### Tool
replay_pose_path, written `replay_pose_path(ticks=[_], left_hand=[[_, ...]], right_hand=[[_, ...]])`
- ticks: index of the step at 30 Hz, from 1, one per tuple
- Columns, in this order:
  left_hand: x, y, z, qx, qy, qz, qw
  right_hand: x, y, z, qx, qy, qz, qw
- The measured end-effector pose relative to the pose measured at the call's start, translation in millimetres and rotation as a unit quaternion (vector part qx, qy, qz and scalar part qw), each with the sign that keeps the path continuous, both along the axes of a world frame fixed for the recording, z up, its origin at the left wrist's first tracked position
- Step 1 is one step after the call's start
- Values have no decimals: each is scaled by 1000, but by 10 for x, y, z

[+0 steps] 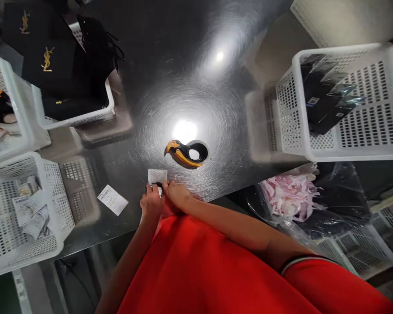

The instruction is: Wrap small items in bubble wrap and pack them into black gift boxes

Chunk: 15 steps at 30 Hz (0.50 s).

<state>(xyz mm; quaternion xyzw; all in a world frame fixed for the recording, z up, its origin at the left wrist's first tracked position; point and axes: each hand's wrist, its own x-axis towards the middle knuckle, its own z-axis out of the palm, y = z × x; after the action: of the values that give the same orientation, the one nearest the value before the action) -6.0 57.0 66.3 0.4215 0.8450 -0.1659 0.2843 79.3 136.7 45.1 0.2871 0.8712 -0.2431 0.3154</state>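
Note:
My left hand [151,201] and my right hand [177,195] meet at the near edge of the shiny metal table [170,65]. Together they pinch a small white textured packet [157,176] that lies flat on the table; something small and dark sits between the fingertips, too small to name. Just beyond the hands lies an orange and black tape dispenser [186,153]. A white printed label [112,199] lies on the table to the left of my left hand.
White perforated baskets ring the table: one at the right [373,144] with dark wrapped items, one at the near left [6,261] with paper slips, one at the far left [78,117] with black boxes with gold logos. A bag of pink scraps [290,196] hangs below right.

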Motion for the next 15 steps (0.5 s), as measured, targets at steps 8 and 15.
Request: replay_pose_path(ticks=[8, 15], left_hand=[[4, 60, -15, 0, 7, 30, 1000], [-172, -146, 136, 86, -11, 147, 985]], right_hand=[[1111, 148, 88, 9, -66, -7, 998], [1762, 516, -43, 108, -22, -155, 982]])
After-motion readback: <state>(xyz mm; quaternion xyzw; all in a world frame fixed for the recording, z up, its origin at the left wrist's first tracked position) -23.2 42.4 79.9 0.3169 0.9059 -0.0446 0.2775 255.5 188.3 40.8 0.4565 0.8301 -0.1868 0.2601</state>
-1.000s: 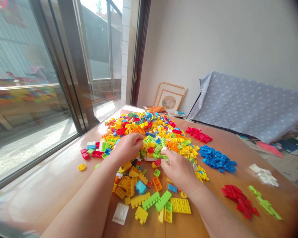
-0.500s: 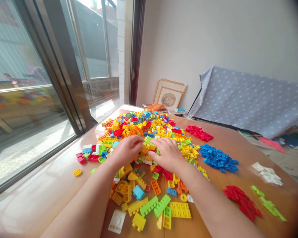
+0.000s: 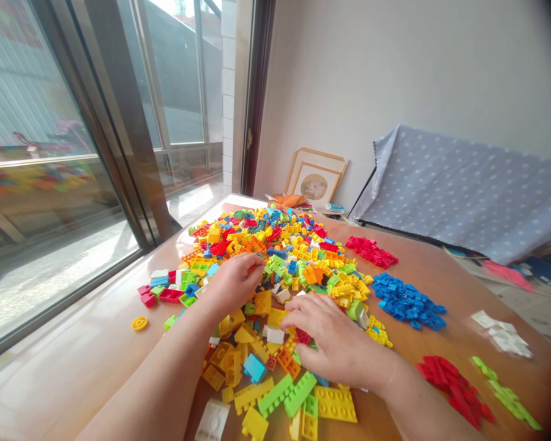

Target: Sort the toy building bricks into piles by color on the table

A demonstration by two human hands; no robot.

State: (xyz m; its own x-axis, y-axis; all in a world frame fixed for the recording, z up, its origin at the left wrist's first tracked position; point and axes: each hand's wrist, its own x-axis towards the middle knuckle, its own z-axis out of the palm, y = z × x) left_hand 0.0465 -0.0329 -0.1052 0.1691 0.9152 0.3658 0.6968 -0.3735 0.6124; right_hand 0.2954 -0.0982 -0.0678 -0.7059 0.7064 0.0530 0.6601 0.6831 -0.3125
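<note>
A large heap of mixed toy bricks (image 3: 252,242) spreads over the wooden table (image 3: 371,410). At the heap's left middle is my left hand (image 3: 239,278), its fingers curled together; whatever they may hold is hidden. Nearer to me, my right hand (image 3: 326,334) hovers low over the bricks with fingers apart and nothing in it. A white brick (image 3: 274,334) lies just left of its fingertips. In front are a yellow plate (image 3: 336,404), a light blue brick (image 3: 255,368) and green bricks (image 3: 299,394).
Right of the heap lie separate piles: crimson pieces (image 3: 371,252), blue pieces (image 3: 408,301), white pieces (image 3: 502,334), red pieces (image 3: 454,389) and green pieces (image 3: 506,392). A yellow ring (image 3: 139,323) sits at left. Glass doors stand along the left side.
My right hand has moved back toward me and its fingers have spread, uncovering bricks in the middle of the heap. My left hand has stayed nearly in place.
</note>
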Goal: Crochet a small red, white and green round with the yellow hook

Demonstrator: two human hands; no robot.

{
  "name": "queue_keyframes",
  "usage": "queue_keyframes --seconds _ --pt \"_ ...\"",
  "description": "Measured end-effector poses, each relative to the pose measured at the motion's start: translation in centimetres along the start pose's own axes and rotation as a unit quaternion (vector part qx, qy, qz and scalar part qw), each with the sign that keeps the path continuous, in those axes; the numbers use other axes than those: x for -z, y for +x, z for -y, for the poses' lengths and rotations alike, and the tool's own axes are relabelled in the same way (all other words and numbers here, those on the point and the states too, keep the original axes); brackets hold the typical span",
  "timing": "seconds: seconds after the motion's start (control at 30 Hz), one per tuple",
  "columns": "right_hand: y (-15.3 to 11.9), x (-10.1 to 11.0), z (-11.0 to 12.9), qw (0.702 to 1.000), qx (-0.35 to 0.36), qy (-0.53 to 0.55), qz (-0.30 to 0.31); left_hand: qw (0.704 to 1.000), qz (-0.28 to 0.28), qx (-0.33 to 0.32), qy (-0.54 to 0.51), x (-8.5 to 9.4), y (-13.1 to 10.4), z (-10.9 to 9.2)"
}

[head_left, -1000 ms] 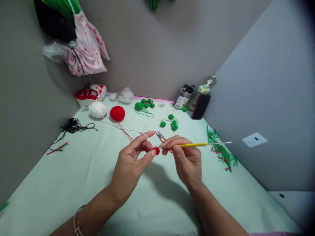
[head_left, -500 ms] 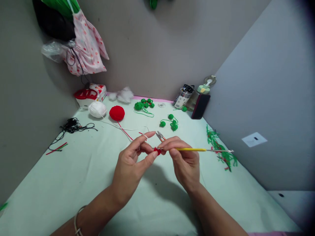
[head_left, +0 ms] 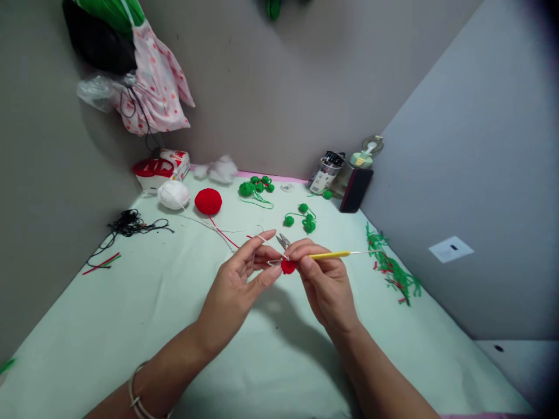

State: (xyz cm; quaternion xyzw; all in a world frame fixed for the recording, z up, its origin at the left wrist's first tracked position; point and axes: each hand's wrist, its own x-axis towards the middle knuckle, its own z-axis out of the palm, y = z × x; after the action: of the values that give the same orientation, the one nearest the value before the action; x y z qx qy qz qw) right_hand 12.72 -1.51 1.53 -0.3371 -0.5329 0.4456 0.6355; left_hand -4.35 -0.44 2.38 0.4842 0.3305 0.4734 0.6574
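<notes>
My right hand grips the yellow handle of a crochet hook, whose metal tip reaches left to a small round red crocheted piece. That piece sits between the fingertips of both hands. My left hand has white yarn over its raised index finger, with thumb and other fingers closed near the hook tip; what exactly they pinch is too small to tell. Small scissors lie just behind the hands. Farther back are a red yarn ball and a white yarn ball, their strands running toward my left hand.
Green crocheted balls lie behind the hands. Black yarn is at left, green and red scraps at right. A phone leans against a bottle beside a pen holder. White stuffing lies by the back wall.
The red piece has turned to show its round face and sits slightly farther right. The hook has shifted left and tilted, its tip now showing past the piece. My right hand has moved slightly left.
</notes>
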Motion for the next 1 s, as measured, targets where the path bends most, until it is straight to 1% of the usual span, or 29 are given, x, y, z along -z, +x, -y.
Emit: queue_keyframes --seconds 0.07,0.13,0.27,0.37,0.47,0.6,0.7,0.87,1.0 --pt "0.0 0.0 0.1 1.000 -0.004 0.009 -0.001 1.000 0.017 0.018 -0.019 0.0 0.1 0.0" --pt "0.1 0.0 0.2 1.000 -0.013 0.023 -0.013 1.000 0.017 0.015 -0.009 0.3 0.3 -0.1" --pt "0.5 0.0 0.4 0.998 -0.028 0.047 -0.042 0.996 0.028 -0.025 0.083 1.5 0.5 -0.7" --pt "0.6 -0.1 0.5 0.997 -0.028 0.050 -0.043 0.990 0.034 -0.038 0.128 2.1 0.7 -0.9" --pt "0.6 -0.1 0.6 0.998 -0.021 0.049 -0.037 0.993 0.019 -0.025 0.111 1.8 0.7 -0.8" --pt "0.2 0.0 0.5 1.000 -0.016 0.019 -0.016 0.999 0.021 0.005 0.029 1.0 0.7 -0.4" --pt "-0.1 0.1 0.1 1.000 -0.016 0.003 0.004 1.000 0.011 0.007 -0.010 0.5 0.5 -0.3" --pt "-0.2 0.2 -0.4 0.999 -0.032 0.005 0.025 1.000 -0.009 -0.012 -0.004 0.3 0.3 -0.2" --pt "0.0 -0.1 -0.4 0.998 -0.054 0.028 0.012 0.999 -0.011 -0.023 0.027 0.3 0.1 -0.2"
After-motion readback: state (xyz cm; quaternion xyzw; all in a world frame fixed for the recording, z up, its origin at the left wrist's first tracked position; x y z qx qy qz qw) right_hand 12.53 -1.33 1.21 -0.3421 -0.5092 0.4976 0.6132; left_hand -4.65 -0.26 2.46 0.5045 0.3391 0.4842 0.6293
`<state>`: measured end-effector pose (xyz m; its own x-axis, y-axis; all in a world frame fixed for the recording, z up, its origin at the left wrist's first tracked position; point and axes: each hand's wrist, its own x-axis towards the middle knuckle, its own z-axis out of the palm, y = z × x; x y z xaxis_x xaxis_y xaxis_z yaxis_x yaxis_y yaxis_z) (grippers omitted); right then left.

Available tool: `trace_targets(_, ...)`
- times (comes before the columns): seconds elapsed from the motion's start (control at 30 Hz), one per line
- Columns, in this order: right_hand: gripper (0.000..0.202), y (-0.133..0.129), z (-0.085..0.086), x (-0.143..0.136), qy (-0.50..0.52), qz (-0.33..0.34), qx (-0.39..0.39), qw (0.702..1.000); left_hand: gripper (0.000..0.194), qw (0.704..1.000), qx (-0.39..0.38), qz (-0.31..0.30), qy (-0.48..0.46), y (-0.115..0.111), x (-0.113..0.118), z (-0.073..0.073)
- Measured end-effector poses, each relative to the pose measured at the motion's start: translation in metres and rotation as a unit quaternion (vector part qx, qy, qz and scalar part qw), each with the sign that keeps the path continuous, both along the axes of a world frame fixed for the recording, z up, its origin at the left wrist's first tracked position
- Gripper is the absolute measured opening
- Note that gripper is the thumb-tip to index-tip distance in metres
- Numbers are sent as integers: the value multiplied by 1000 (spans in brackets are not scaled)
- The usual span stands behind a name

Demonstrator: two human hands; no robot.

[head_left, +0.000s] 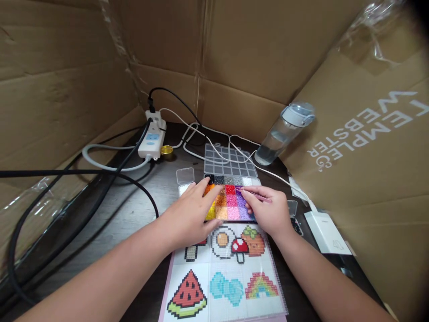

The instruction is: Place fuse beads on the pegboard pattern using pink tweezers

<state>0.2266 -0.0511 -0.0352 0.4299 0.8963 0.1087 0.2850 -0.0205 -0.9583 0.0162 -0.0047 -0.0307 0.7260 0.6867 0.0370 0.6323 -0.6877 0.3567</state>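
My left hand [191, 214] rests with its fingers spread over the left side of the bead box [239, 220], whose compartments hold small beads sorted by colour. My right hand [273, 210] pinches slim pink tweezers [257, 195], their tip over the red and purple compartments. Whether the tip grips a bead is too small to tell. Nearer me lies a clear pegboard [256, 308] bearing bead pictures: a watermelon slice [187, 296], a blue bow [226, 288], a rainbow [261, 286], an egg [221, 241], an orange fruit [254, 242] and a red mushroom [240, 248]. My left hand partly covers another picture.
The box's clear lid [229, 162] lies open behind it under a white cable. A water bottle [279, 136] leans at back right. A power strip [152, 136], gold tin [166, 152] and black cables stand left. A white charger [327, 232] sits right. Cardboard walls surround the table.
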Motion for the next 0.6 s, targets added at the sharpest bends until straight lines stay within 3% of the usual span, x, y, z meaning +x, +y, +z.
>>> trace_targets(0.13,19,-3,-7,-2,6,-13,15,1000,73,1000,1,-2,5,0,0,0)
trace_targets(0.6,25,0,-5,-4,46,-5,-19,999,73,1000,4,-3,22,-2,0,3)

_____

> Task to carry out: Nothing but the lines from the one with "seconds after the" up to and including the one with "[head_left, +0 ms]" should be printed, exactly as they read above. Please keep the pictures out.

> Written solution:
  "timing": "seconds: seconds after the motion's start (control at 30 Hz), one per tuple",
  "columns": "right_hand: y (-15.3 to 11.9), x (-10.1 to 11.0), z (-11.0 to 12.9), qw (0.702 to 1.000), qx (-0.35 to 0.36), qy (-0.53 to 0.55), qz (-0.30 to 0.31); left_hand: qw (0.704 to 1.000), qz (-0.28 to 0.28), qx (-0.33 to 0.32), qy (-0.54 to 0.51), x (-8.5 to 9.4), y (-13.1 to 10.4), z (-10.9 to 9.2)"
}

[head_left, -1000 ms] 
[head_left, -500 ms] 
[head_left, +0 ms] 

The answer requires no additions.